Seshasayee's perspective feels weighty because it belongs to a continuum of South Asian “resistance” music made by diasporic artists like State of Bengal, Asian Dub Foundation, LAL, the Kominas, and, sure, even M.I.A. Resurrecting this canon of challenging work directly confronts the super duplicitous idea that brown art in the diaspora wasn't valuable or truly representative until it became commodifiable. The Jamaican-British cultural theorist Stuart Hall grappled with this variable in the 1960s, writing in his book The Popular Arts, “The media themselves, their content and forms, are not neutral: we have to attend to the forms within which the new experiences are being presented, to discriminate between values… this is the only kind of moral control which we can apply to the sudden expansion that has taken place.”
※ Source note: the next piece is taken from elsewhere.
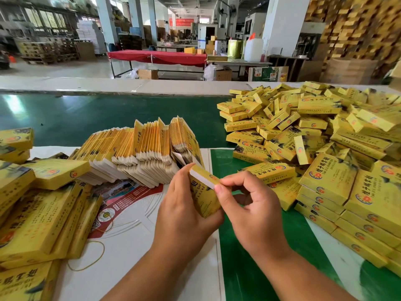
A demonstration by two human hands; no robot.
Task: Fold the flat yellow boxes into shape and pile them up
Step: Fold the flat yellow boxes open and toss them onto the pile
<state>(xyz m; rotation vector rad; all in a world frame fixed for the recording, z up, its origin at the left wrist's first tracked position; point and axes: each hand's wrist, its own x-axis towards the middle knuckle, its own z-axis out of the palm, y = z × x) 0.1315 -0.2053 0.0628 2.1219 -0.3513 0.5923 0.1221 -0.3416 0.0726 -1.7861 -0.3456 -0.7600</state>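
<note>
A small yellow box (204, 192) is held upright over the table in front of me. My left hand (182, 205) grips its body from the left and below. My right hand (245, 203) pinches its top end flap between thumb and forefinger. Behind the hands a long row of flat yellow boxes (138, 153) stands on edge, leaning. To the right a big loose pile of folded yellow boxes (314, 135) covers the table.
Larger yellow boxes (39, 209) lie stacked at the left. Rubber bands (86, 255) and a printed sheet (121, 198) lie on the white table surface. A green conveyor belt (86, 118) runs behind. Beyond it stand a red-covered table (158, 56) and pallets.
</note>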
With gains in the cultural (and lived) space, critics and consumers alike must ask deeper questions of identity-based art: What exactly is being represented beyond a surface performance of identity? What values does this art speak to? What constructs does it challenge or uphold? Who gains? Furthermore, what's lost when arts writing that purports to adhere to a social justice framework privileges representation over collective liberation? In her essential memoir of the AIDS epidemic, Gentrification of the Mind, Sarah Schulman pushes back against representation that “replaces most people's experiences with the perceptions of the privileged and calls that reality.” Is the representation that feeds the content mill really just a catfish?

Not all racialized musicians need to issue political invective (to be honest, let's not), but there should be space to push back on flattening, comfortable, middle class (or “crazy, rich”) narratives of representation that are ultimately about conformity and merely existing. As a practice, this kind of criticism doesn't have to be ideologically bulletproof—formal concerns keep ideas of injustice and oppression locked in abstraction when really they are human and complex. I like what “Surviving R. Kelly” executive producer dream hampton said in a recent interview: “What we have lost in this severe age of anti-intellectualism is the idea of criticism as a place to grow.” And that's what A Sacred Bore does.